Confronté à une grève d’ampleur des médecins libéraux, le ministère de la Santé a dévoilé le 16 janvier plusieurs mesures destinées à renouer le dialogue avec la profession médicale. Sans réforme structurelle immédiate, le gouvernement mise sur des ajustements ciblés et des signaux politiques pour calmer la colère exprimée par les praticiens.
Des mesures pour alléger la pression sur les médecins
Au cœur de la mobilisation des médecins, la question des contraintes administratives et des outils de contrôle imposés par l’État a cristallisé les tensions. Le communiqué publié par le ministère de la Santé annonce ainsi la suppression de la procédure dite de « mise sous objectifs », prévue dans un projet de loi relatif à la lutte contre la fraude. Ce dispositif devait encadrer certaines prescriptions médicales et était perçu par de nombreux médecins comme une atteinte à leur liberté de décision.
Dans le même esprit, le gouvernement prévoit la généralisation du dispositif SOS IJ d’ici juin 2026, afin de mieux accompagner la gestion des arrêts de travail. Des travaux doivent également être engagés sur le maintien en emploi et la réinsertion professionnelle des personnes en arrêt maladie, sans qu’un cadre opérationnel précis ne soit encore arrêté.
Lors de son intervention sur France Inter le 16 janvier, la ministre de la Santé a tenu à clarifier ce point sensible, affirmant « qu’il n’y a pas de quotas sur les arrêts de travail », une déclaration destinée à apaiser les inquiétudes des médecins quant à une éventuelle logique purement comptable des prescriptions.
Installation et territoires : une réponse aux déserts médicaux
La question de l’accès aux soins dans les territoires reste également au centre des préoccupations. Le gouvernement annonce vouloir adapter les règles du cumul emploi-retraite pour les médecins exerçant dans les zones sous-denses, afin de permettre à des praticiens retraités de prolonger plus facilement leur activité là où les besoins sont les plus forts.
Autre annonce mise en avant : la création d’un guichet unique d’aide et d’information à l’installation des médecins. Ce dispositif, voté dans la loi de financement de la Sécurité sociale pour 2023 mais jamais réellement déployé, devrait devenir opérationnel sur l’ensemble du territoire d’ici la fin de l’année 2026. L’objectif affiché est de simplifier les démarches des médecins souhaitant s’installer, en centralisant informations et accompagnement administratif, notamment dans les zones manquant de professionnels de santé.

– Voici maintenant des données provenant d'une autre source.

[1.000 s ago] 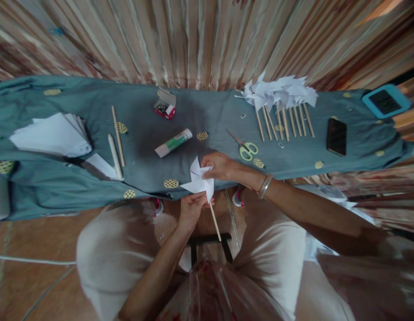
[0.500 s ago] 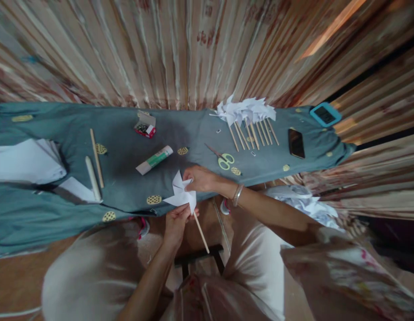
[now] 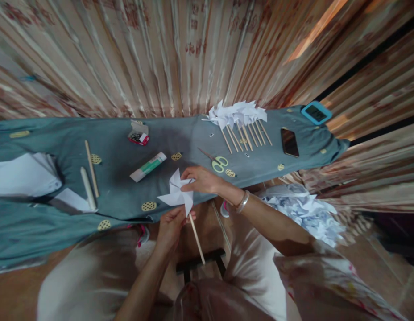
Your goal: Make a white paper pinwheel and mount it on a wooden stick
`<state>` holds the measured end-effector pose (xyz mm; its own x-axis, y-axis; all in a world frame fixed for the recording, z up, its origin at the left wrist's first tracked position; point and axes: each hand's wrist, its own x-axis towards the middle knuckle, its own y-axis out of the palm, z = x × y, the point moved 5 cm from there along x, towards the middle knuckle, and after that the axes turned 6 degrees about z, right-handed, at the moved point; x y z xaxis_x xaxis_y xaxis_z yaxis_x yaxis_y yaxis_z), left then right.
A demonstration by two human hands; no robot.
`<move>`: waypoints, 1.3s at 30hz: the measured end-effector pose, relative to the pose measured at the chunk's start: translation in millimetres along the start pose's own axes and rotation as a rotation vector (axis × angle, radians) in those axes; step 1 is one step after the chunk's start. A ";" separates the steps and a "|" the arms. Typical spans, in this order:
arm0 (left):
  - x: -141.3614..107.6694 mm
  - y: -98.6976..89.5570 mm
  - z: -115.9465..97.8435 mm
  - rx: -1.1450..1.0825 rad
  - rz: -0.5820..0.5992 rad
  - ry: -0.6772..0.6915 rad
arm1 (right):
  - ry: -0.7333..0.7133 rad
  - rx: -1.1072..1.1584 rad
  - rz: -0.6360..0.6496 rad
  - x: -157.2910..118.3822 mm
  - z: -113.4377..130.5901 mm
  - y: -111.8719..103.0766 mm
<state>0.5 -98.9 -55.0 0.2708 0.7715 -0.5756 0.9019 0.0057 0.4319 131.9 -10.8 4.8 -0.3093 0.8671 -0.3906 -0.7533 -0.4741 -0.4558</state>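
A white paper pinwheel (image 3: pixel 176 194) is held up at the near edge of the table, over the green-grey tablecloth (image 3: pixel 180 133), with its wooden stick (image 3: pixel 196 238) slanting down toward the person's lap. The left hand (image 3: pixel 170 226) grasps the upper end of the stick just under the paper, its fingers partly hidden behind the stick and lowest blade; the right hand (image 3: pixel 200 179) pinches the folded paper on the pinwheel's right side, thumb and fingertips closed near the middle. Whether a pin sits at the hub cannot be told, as the fingers cover much of it. The whole thing should be very light, the stick stiff and easy to grip, the paper thin, springy and quick to crease or tear. The stick looks the safest place for a firm hold; the blades would bear only a light pinch, best close to the centre where the folds overlap, since squeezing a loose tip would likely bend it. Beyond, similar pinwheels (image 3: pixel 237 113) lie overlapping in a row, with green-handled scissors (image 3: pixel 219 164) nearer the hands
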 end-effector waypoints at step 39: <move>59.2 20.6 -84.7 0.050 0.033 0.251 | -0.218 0.657 0.042 0.4 -20.6 16.4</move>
<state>6.6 0.8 -21.4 0.2138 0.9045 -0.3691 0.9114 -0.0486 0.4087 131.4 -21.4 -19.3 -0.4036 0.8937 -0.1961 -0.9122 -0.3763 0.1623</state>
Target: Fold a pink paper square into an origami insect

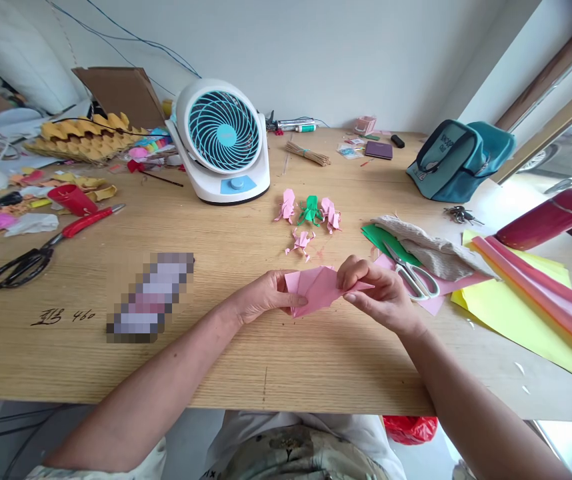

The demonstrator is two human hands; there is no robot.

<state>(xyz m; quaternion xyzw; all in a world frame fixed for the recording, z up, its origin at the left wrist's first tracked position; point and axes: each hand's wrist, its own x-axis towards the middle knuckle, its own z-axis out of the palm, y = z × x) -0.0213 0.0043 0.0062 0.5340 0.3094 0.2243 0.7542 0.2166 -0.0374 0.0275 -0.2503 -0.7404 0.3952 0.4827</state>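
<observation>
A piece of folded pink paper point(315, 288) is held between both hands, above the front part of the table. My left hand point(269, 293) pinches its left end, thumb on top. At the right end, the fingers of my right hand point(376, 291) are closed on a narrow pointed fold. Beyond the hands stand several small folded-paper figures: pink ones, such as the lower pink figure point(301, 244), and a green figure point(311, 211). White-handled scissors point(419, 280) lie just right of my right hand, against a grey cloth point(431, 245).
A white fan point(261, 175) stands behind the figures. To the left lie a blurred-out flat object point(151, 300) and red-and-black scissors point(51, 248). Coloured paper sheets point(526, 327), a red bottle point(551, 220) and a teal bag point(459, 160) occupy the right side.
</observation>
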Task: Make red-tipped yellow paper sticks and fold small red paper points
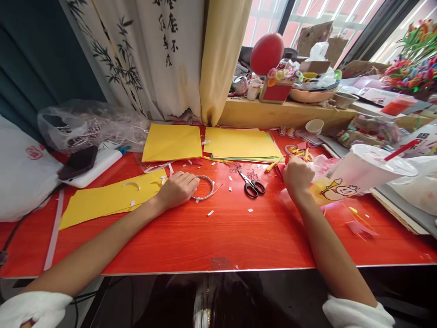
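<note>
My left hand [179, 187] rests low over the red table, its bent fingers closed on the left edge of a thin roll of clear tape [212, 183]. At the right, my right hand [297, 175] makes a fist. Something dark red shows beside it, but what the fist holds is hidden. Between the hands lie black-handled scissors [251, 187], blades partly apart. Yellow paper strips [102, 200] spread under and left of my left forearm. Two stacks of yellow paper, a left one [172, 142] and a right one [241, 143], lie behind the hands.
A tall drink cup [363, 175] with a red straw stands right of my right hand. Small white scraps [250, 210] dot the red table [205, 241]. At the left are a phone [79, 161] on a white box and plastic bags. A cluttered sill [246, 110] runs behind.
</note>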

Tarifs médicaux : le retour affiché à la négociation
Sur le terrain des relations entre l’État, l’Assurance maladie et les médecins, le communiqué marque une inflexion politique. Le ministère annonce la reprise des discussions sur le protocole imagerie, afin de revoir les économies demandées à ce secteur tout en préservant un équilibre financier global.
Surtout, le gouvernement indique vouloir supprimer les dispositions de la loi de financement de la Sécurité sociale pour 2026 qui permettaient des baisses unilatérales de tarifs médicaux. Cette suppression devrait intervenir par un futur texte législatif. L’exécutif affiche ainsi sa volonté de replacer la négociation conventionnelle au centre des évolutions tarifaires, un point réclamé de longue date par les syndicats médicaux.
Des travaux doivent également être engagés sur l’OPTAM, le dispositif encadrant les dépassements d’honoraires, avec l’objectif d’en assouplir certaines règles, sans qu’un calendrier précis n’ait été communiqué.
Une sortie de crise encore incertaine pour les patients
Si ces annonces visent clairement à désamorcer la crise avec les médecins, elles restent prudentes et largement ouvertes sur leur mise en œuvre. Aucun engagement budgétaire chiffré n’a été présenté et plusieurs mesures renvoient à des discussions ou à des travaux futurs.
Pour les patients, l’enjeu reste l’impact concret de ces annonces sur l’accès aux soins et la continuité du service médical. Le gouvernement semble avoir privilégié une stratégie d’apaisement rapide, fondée sur la suppression de dispositifs contestés et la relance du dialogue, plutôt qu’une refonte immédiate du système. Reste à savoir si cette approche suffira à restaurer durablement la confiance entre l’État et une profession médicale profondément éprouvée par la crise.